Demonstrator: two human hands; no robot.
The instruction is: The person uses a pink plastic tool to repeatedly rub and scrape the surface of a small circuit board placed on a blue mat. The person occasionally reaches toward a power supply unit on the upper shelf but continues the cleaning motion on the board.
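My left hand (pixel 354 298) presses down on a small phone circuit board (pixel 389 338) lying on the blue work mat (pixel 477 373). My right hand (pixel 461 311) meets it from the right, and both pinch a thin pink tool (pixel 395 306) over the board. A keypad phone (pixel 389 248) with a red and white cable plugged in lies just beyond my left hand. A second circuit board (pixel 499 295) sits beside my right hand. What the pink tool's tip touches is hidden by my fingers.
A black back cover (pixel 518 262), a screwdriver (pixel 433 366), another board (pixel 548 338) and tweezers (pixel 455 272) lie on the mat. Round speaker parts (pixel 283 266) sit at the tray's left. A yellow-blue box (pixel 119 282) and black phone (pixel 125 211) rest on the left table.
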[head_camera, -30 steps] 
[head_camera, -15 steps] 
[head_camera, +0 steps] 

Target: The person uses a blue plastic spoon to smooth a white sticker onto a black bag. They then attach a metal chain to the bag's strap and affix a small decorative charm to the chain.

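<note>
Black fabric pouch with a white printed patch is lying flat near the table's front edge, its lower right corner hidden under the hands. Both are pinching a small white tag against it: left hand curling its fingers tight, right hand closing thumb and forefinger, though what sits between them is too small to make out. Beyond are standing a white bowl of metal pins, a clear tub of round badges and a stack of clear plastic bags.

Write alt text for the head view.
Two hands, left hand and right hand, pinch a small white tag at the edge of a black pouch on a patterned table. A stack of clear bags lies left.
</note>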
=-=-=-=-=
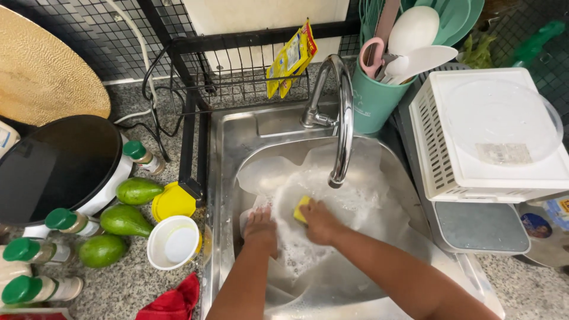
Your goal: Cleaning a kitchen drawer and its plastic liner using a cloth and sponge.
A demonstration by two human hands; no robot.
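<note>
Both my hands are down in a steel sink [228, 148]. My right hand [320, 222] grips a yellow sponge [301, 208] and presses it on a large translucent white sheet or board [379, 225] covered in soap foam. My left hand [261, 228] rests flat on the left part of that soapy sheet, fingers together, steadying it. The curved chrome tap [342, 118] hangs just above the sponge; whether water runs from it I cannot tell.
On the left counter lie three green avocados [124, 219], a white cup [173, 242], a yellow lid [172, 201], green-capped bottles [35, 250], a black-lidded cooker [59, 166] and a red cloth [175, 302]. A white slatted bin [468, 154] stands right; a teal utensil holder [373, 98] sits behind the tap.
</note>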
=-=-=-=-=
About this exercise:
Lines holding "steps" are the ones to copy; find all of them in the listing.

Answer to the exercise:
[head_camera, -30 steps] 
[head_camera, -15 steps] 
[head_camera, +0 steps] 

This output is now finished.